Chris Dunton LET US PLAY edited by Zakes Mda (Vivlia, R30)

Let Us Play gathers together three plays – one by the editor, Zakes Mda, and one apiece by Walter Chakela and Hilton Swemmer. Three distinctive works for the theatre, by three dramatists associated with Johannesburg’s Windybrow Centre, the first two are especially designed for production by schoolchildren and students – which is not to imply, in any way, that they can’t grip and delight an adult audience as well.

Mda’s Love Letters addresses the value of pre-colonial culture, and explores the relative degrees of power young men and young women have in negotiating a love match. Focusing on the way Zulu beadwork can be used to pass coded messages, the play helps us see that beads are not just beads, that “there is something deeper in them than decoration. Beads speak the language of love.” It’s a tender and poignant play, whose energy comes from its humour, its visual appeal and from a drama of deception and misunderstanding that Mda develops in the second part of the piece.

The main action of Love Letters takes place in the distant past; a contemporary framing device encourages the audience to relearn the language of beads. That kind of cultural reclamation is the business also of Chakela’s Kweku Ananse, the second play in this collection. Here, when an old woman asks a group of children why their mothers don’t tell them traditional tales, one replies: “My mother must have forgotten all about those adventures. All she talks about is The Bold and the Beautiful.”

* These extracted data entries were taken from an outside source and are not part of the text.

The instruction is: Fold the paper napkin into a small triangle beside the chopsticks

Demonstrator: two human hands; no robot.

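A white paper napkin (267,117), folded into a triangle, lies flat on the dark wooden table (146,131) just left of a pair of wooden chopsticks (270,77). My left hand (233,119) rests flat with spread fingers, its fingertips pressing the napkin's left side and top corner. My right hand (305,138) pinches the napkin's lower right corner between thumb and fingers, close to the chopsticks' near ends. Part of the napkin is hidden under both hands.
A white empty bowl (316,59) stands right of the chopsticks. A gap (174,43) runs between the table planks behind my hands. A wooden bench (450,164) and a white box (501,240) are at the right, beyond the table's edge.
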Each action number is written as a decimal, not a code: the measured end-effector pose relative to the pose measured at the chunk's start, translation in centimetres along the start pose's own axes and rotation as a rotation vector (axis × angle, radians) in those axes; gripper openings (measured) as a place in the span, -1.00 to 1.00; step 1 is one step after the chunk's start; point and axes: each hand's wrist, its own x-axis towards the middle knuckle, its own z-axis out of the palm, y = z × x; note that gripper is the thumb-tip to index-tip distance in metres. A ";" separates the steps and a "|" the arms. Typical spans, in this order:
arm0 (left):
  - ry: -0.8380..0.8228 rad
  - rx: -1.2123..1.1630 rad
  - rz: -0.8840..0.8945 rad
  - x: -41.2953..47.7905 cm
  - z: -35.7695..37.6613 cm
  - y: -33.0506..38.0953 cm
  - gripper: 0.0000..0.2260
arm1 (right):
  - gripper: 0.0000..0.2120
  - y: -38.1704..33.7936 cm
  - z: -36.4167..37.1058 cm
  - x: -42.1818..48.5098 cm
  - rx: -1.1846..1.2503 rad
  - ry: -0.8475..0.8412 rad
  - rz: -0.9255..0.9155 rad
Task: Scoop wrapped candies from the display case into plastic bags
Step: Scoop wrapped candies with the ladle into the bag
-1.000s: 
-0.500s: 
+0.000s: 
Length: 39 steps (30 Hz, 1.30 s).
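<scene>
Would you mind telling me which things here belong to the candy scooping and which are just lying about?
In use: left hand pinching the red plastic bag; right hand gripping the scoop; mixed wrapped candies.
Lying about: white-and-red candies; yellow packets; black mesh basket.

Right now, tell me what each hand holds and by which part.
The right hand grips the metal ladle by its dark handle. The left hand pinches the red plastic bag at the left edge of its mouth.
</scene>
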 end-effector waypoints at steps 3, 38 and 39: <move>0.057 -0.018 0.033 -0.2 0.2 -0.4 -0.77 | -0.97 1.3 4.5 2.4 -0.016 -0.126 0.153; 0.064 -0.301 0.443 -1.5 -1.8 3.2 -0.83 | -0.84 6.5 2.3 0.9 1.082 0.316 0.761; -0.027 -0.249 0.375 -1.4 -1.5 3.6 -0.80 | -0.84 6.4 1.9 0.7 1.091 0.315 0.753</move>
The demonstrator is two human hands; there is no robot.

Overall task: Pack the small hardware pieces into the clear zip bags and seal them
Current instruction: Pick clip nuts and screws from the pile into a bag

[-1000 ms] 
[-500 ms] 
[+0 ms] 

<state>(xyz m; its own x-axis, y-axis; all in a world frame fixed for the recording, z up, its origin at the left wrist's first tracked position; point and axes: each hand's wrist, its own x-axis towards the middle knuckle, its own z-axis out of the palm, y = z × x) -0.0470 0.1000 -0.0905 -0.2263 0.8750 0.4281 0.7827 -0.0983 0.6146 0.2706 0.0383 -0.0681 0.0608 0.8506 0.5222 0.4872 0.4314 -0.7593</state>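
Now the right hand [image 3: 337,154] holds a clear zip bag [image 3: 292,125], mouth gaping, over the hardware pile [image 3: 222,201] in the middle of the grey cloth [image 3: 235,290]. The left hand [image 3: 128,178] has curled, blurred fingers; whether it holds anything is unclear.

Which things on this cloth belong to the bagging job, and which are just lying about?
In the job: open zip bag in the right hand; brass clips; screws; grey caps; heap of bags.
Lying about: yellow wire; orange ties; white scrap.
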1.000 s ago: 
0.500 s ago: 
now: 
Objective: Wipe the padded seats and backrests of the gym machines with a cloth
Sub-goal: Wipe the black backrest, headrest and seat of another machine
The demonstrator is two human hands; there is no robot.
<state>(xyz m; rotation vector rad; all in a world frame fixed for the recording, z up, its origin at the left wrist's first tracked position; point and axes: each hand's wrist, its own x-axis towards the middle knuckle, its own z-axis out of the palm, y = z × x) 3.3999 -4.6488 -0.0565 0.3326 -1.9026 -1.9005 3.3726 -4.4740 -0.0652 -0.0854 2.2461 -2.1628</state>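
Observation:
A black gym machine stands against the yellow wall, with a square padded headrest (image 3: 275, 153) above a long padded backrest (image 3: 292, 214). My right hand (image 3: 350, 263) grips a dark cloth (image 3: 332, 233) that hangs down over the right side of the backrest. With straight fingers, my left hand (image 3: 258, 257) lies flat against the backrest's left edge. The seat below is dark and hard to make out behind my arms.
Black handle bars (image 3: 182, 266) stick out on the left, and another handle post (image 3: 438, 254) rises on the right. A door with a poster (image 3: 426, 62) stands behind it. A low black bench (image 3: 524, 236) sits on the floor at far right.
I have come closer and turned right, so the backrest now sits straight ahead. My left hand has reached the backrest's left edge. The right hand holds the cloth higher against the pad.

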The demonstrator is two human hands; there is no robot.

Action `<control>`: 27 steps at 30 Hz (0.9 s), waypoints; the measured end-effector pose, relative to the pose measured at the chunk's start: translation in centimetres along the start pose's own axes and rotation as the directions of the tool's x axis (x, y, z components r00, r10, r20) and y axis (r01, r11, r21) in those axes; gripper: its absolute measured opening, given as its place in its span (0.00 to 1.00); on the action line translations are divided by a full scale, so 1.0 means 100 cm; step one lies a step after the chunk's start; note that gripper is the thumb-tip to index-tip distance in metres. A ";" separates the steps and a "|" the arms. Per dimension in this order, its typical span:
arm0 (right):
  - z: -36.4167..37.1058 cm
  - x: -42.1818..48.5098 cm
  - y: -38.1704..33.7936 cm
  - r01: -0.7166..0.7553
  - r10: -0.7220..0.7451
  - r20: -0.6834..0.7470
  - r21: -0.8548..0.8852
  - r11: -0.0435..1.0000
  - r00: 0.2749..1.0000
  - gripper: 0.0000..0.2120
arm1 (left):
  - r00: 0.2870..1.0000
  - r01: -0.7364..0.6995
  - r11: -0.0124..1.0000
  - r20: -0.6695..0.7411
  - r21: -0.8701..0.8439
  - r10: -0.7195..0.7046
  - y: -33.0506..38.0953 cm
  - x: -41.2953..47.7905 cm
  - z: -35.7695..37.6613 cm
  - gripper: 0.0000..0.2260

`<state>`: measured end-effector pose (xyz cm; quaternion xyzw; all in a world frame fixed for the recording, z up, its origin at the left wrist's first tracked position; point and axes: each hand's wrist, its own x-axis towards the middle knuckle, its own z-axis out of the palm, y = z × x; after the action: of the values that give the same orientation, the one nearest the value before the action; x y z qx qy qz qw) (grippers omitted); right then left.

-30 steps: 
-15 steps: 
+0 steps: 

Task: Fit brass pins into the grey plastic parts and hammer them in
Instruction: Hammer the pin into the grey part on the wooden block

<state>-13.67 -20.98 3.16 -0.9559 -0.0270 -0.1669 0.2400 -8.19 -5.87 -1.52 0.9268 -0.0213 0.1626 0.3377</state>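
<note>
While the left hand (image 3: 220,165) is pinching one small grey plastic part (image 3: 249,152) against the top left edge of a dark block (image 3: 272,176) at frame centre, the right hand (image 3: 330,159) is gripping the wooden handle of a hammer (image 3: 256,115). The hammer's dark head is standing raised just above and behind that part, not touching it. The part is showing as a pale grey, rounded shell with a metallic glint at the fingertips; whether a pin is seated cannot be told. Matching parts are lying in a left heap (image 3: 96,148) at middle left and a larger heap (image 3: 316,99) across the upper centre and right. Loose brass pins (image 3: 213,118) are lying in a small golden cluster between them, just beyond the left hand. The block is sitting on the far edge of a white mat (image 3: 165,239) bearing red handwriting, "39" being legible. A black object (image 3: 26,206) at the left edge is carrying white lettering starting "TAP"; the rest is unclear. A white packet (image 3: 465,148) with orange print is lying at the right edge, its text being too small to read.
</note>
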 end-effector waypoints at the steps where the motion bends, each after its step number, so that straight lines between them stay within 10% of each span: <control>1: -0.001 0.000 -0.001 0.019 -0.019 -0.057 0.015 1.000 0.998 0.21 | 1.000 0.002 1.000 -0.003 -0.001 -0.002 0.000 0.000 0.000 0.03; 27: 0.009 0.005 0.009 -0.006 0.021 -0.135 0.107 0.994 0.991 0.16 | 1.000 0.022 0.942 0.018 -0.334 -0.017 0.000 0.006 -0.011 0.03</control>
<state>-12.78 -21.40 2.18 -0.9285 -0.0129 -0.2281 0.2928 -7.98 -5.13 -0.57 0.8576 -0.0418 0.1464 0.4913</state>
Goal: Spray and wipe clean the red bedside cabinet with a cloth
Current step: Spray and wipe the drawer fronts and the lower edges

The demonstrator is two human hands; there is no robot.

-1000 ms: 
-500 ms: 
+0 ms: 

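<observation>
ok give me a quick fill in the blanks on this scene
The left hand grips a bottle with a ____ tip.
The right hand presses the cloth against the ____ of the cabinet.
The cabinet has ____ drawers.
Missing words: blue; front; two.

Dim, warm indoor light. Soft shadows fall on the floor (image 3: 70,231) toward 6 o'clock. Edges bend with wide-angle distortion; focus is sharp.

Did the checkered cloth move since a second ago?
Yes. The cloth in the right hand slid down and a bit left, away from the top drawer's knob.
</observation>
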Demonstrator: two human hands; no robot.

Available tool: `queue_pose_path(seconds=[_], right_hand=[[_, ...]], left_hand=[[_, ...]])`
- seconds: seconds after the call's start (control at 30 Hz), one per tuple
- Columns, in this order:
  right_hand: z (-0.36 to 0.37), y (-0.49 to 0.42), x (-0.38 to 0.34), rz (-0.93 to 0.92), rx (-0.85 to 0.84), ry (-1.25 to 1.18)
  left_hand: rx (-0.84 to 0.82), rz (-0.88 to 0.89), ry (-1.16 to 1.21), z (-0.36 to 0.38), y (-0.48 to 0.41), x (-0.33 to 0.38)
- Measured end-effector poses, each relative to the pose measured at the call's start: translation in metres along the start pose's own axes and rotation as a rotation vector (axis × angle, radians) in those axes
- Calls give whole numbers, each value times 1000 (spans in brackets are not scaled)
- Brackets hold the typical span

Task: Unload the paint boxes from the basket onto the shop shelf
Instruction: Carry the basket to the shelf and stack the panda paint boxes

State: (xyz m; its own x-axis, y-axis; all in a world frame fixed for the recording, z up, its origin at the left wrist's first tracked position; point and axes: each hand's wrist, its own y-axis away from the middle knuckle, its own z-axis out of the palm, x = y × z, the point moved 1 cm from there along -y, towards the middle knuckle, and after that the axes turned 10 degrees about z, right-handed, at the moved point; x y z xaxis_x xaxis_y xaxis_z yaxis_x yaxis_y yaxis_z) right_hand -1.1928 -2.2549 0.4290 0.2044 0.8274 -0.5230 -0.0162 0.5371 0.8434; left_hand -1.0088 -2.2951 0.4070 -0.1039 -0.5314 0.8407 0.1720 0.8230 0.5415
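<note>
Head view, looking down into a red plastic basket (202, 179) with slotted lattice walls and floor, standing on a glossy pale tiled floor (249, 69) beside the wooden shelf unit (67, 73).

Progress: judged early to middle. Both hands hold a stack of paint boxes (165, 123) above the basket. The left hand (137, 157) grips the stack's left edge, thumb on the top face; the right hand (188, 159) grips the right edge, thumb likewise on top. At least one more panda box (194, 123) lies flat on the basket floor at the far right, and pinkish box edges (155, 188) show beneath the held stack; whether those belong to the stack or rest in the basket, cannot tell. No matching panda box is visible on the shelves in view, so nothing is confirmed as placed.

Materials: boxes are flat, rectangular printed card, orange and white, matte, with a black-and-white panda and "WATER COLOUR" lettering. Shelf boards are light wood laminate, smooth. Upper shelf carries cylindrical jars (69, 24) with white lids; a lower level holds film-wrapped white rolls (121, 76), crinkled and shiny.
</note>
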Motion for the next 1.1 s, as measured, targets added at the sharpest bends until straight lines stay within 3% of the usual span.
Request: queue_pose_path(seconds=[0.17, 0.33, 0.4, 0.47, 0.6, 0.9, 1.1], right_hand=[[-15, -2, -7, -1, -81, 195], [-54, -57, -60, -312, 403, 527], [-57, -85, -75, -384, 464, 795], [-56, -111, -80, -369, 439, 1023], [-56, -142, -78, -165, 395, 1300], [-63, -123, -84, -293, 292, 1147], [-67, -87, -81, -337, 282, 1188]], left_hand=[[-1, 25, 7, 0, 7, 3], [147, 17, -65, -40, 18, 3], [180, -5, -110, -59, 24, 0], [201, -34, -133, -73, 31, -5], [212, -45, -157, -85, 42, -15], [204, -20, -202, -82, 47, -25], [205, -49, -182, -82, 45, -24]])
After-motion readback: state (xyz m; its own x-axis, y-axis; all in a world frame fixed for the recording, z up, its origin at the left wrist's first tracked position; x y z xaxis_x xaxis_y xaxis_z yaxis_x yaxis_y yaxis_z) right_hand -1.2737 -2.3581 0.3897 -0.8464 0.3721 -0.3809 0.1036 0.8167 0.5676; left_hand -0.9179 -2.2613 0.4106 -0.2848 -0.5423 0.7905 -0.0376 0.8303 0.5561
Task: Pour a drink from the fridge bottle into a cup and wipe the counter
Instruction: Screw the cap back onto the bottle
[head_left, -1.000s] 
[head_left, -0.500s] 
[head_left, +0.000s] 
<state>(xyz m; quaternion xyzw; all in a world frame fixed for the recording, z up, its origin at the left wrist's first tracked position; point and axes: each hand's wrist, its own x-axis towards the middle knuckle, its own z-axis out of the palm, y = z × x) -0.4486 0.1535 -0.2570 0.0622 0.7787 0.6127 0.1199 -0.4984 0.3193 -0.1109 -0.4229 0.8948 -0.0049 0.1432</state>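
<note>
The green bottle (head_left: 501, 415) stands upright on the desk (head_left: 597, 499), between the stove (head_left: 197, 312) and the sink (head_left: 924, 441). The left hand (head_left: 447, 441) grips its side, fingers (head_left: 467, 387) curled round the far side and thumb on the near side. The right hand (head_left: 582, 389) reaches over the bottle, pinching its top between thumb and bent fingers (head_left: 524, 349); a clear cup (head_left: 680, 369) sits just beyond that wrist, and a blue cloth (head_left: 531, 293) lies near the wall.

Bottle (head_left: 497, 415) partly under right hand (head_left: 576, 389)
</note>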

The old woman then introduces the children to a series of traditional tales, all of which turn on the exploits of the cunning, conniving spider, Ananse. This is a name that crops up often in African tale- telling, African theatre: the Ananse stories, originating in Ghana, are now reworked, reproduced in versions all over the world (in the Caribbean, Britain, North America); perhaps the best-known version is that found in Efua Sutherland’s classic The Marriage of Anansewa.

What we find in Chakela’s version is one culture being embraced and vitalised by another, as he offers a string of five Ananse adventures, adapted for a South African context. There’s a lot that delights in this play, especially its characterisation: the tiger, who takes his responsibilities seriously, to the point of pomposity; a flash monkey, who chants “I am not a moegoe/ I live downtown/ Where the music is playing/ I do the patapata”; above all, Ananse, who may be small but has no rival when it comes to the “brains arena”.

The third play in the collection, Swemmer’s The Extras, is for older students to perform, or adults. It’s a play of considerable verbal vitality, provocative and with a deliberately edgy, jittery quality. The main characters here are extras on a film set: invisible employees, “the landscape for the stars”, whose work is invaluable, whose labour is exploited.

There are comic opportunities here for role-playing as the three are ordered to take shot after shot at a scene for a naff Anglo-Boer war drama. But this is basically a play that explores contrast in character and in individual defining experience, as the three, between takes, reminisce and reveal their aspirations. The play’s basic tension – introduced early on, but tautening later – turns on the fact that one of the three owns to inner demons, to an unmastered obsession with violence.

As well as providing the first of the three plays in the collection, Mda is also the book’s editor. A point he makes strongly in his introduction is that play texts are a means to a goal, and that goal is performance.

This can’t be said often enough, especially when – time after time – live theatre comes close to registration as an endangered species. Moving beyond Mda’s introduction, a vital question is: where are the main energies of South African theatre to lie in the near future? In the huge ambitions of a play like Breyten Breytenbach’s Boklied; in the kind of virtuoso one-actor touring show now being produced by Amanda Lane; in fiercely exploratory multi-media pieces like Ubu and the Truth Commission, or Robyn Orlin’s Orpheus/Euridice/Chorus Girl?

Or will the future lie in maintaining continuity with the past, with the more familiar realist theatre of Athol Fugard, of Paul Slabolepszy, and (very broadly speaking) of the work in Let Us Play? Whichever it is, their success on stage shows cheeringly that these plays are all highly performable, all evidence of work by dramatists determined to help ensure South African theatre’s survival.